Introduced during the  late 1930s, the Mk. 2 version of the Geo. Taylor miller was a completely revised machine distinctly different to the earlier version. It was engineered with an enclosed drive system, a modified knee assembly and a much more massive head holding a precision ground and heat-treated  spindle with its lower end running in tapered phosphor bronze bearings and its upper end in a ball race - with a hardened steel split washer to take the thrust.  The old fashioned and awkward-to-operate feed handles were replaced by proper balanced types and finely engraved, satin-chromed micrometer dials fitted - that on the table's longitudinal feed screw being especially large.
Four spindle speeds were provided of 430, 740, 1220 and 2090 r.p.m. from a 945 r.p.m. 1 h.p. motor mounted in the base of the machine and driving through Brammer-type link belt. A neat solution to driving the table's power feed (longitudinal only) was to use a V-belt power take-off from the main drive pulley, the feed rates varying from a slow of 0.5" to a fast of 10" per minute. Unfortunately, as the drive for the table was taken from the driven pulley, not the motor shaft, as the spindle speed increased so did the rate of table feed. The distance from the spindle centre to the column was 8" and the maximum clearance beneath the nose 10".
Fitted with adjustable automatic stops the power-feed table had a working surface of 17.75" x 5.5"; the longitudinal travel was 8.75", the cross 3.5" and the vertical 8.25". Mk. 1, through a 3-speed gearbox powered from the main spindle - an inexpensive system to engineer but one that meant the feeds increased in speed as the spindle ran faster. The miller stood 61" high with a depth of 33" and a width of 27". Its approximate weight was 728 lbs.
Fitting new spindle bearings - the following is the experience of an owner:
Removal of the spindle was straight forward enough: remove the nut from the top, turn up a dolly to prevent injury to the threads and apply hammer. The middle bearing ( upper bearing, lower yoke) separated, the inner race staying on the shaft, the outer race staying in the yoke. The race that stayed in the yoke was worn so, inner and outer race numbers noted, a new one was one ordered -  a Hoffman ls12ac at (in 2021) £133. Research showed a ljt1-1/4 1 was a direct equivalent at £23.42 so that was ordered and arrived a couple of days later.

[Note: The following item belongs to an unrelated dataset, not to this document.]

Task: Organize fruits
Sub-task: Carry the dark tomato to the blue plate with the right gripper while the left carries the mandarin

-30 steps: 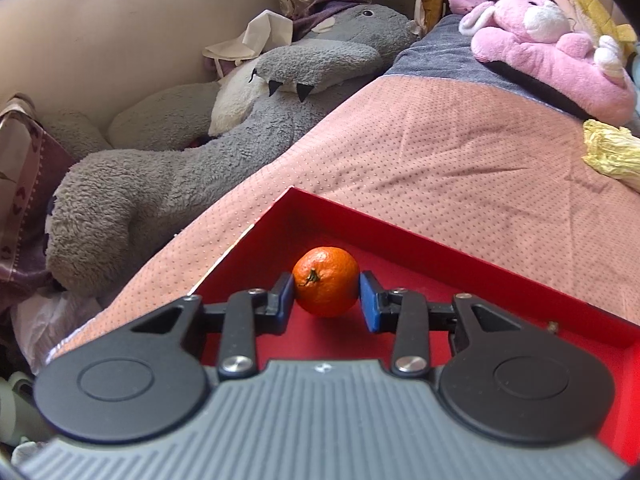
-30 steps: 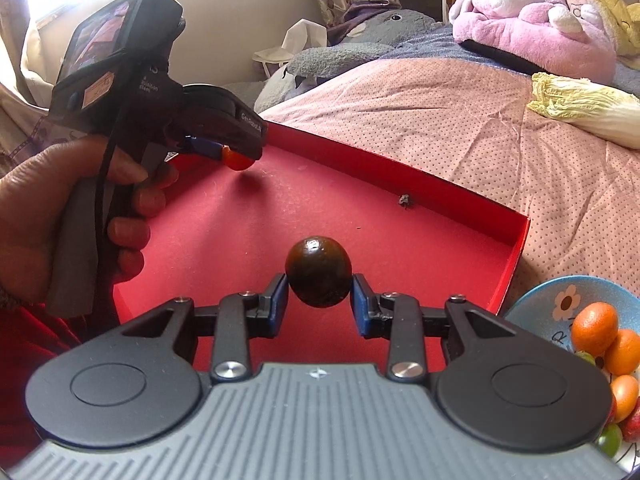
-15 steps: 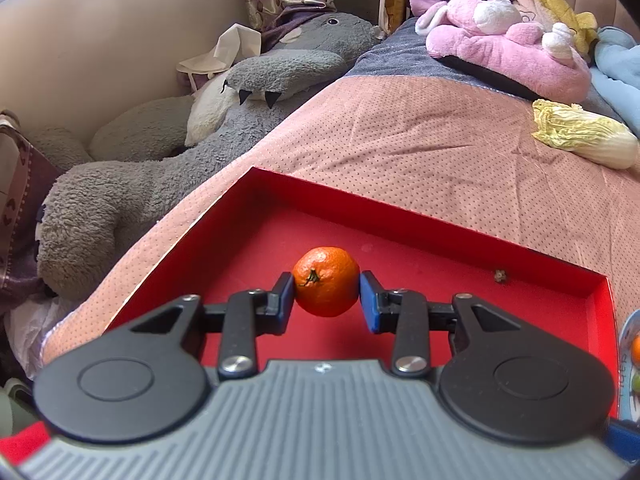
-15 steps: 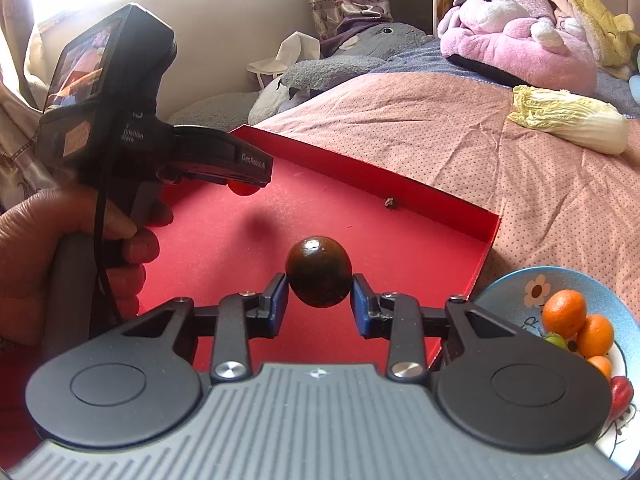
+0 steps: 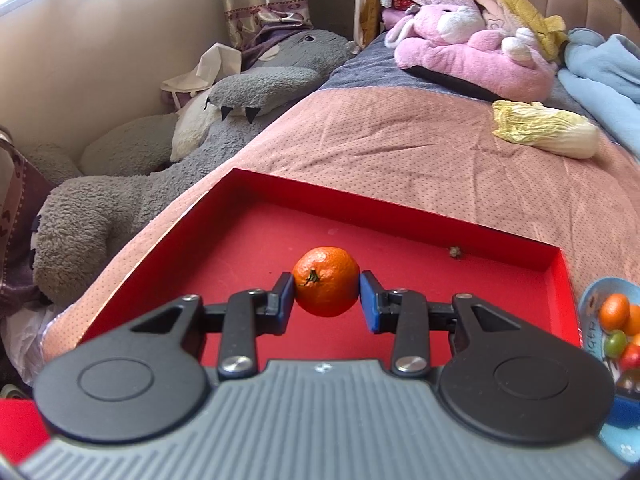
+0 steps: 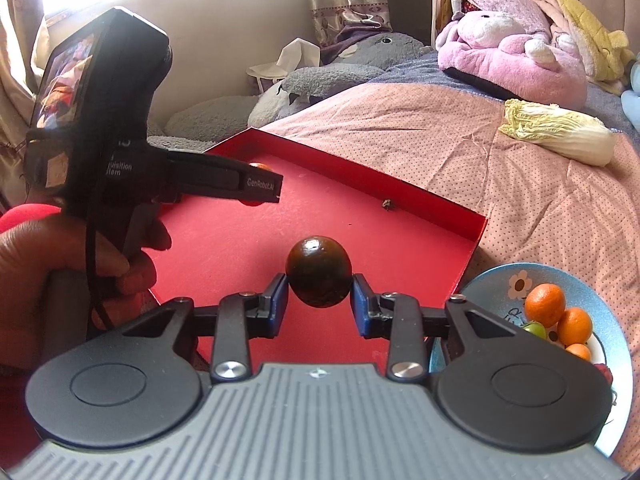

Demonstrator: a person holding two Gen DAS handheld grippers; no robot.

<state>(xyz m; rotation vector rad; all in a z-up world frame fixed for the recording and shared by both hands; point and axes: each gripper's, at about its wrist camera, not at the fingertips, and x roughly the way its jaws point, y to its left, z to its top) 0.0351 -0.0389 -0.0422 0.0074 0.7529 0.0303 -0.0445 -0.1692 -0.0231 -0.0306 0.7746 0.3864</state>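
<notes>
My left gripper (image 5: 326, 296) is shut on an orange mandarin (image 5: 325, 281) and holds it above the red tray (image 5: 256, 236). In the right wrist view the left gripper's body sits at the left over the tray (image 6: 224, 240), with the mandarin (image 6: 259, 166) mostly hidden behind its finger. My right gripper (image 6: 319, 298) is shut on a dark brown round fruit (image 6: 319, 277) above the tray's near right part. A blue flowered plate (image 6: 508, 276) with several small orange, green and red fruits (image 6: 545, 304) lies right of the tray; it also shows in the left wrist view (image 5: 600, 292).
The tray lies on a pink dotted bedspread (image 5: 400, 148). A small dark speck (image 5: 454, 252) lies in the tray near its far wall. A napa cabbage (image 5: 544, 134), a pink plush (image 5: 468, 56) and a grey plush (image 5: 132, 184) lie beyond and to the left.
The left gripper has drawn back and swung right with the mandarin, so more of the tray and the plate show. The right gripper has also pulled back, still holding the dark fruit.
</notes>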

Not giving much thought to assembly sequence, I put the bearing into it's housing thinking that it would be possible to raise this spindle through the bottom yoke, place the drive key in position, lower it and position the pulley. Oh, how wrong that was! By the time the spindle is through the bottom yoke, it's through the top as well - at that point I sought your advice. So, after a good coat of looking, I realised that it must have gone together in the same way it came apart i.e. the middle bearing separated outer race into the housing and the inner race onto spindle, I could not  see any other way. I then realised that the bearing I had bought was equivalent in dimensions, but not construction. The Hoffman has a solid brass cage, so all the balls are in position on assembly and it sort of 'springs' together (I've put it back together to check this). The ltj1 has a steel cage so the balls can be clustered together to insert the inner race, then spaced out and caged from either side allowing bigger lips on the races. I tried to disassemble it, to no avail. Increasingly forceful ' taps' with the hammer convinced me it was not meant to come apart and I would do damage if I continued. Another strong coat of looking at!  Well,  if the keyway extended to the end of the journal, the key could be fitted in the pulley and the spindle pushed up into it, if you could line it up. Out with the lathe milling slide, off with the tool post on the Smart & Brown lathe and, a few minutes later, the key way was extended.
The key was quite a force fit in the pulley so, with a chalk mark on the pulley and one on the top of the spindle, all the bits were loosely in place. With a lump of wood on the table, the vertical lift was slowly operated. I realised that the two chalk marks were unlikely to be dead accurate so, when proceedings came to a halt, I lowered the table half a turn. Then, holding the spindle still, I turned the pulley a little each way and felt it locate. Then back to lifting the table until the spindle was through far enough to put the nut on and pull the lot together.
BTW--there are felt seals in the yokes and, although these were intact, I replaced these with ordinary "O" rings with a bit of tin strip behind one which was a bit slack. The rings are holding grease at the moment--but how long they will last is yet to be seen. With the belt and guards replaced I did a couple of test cuts all was good, and it is now very quiet.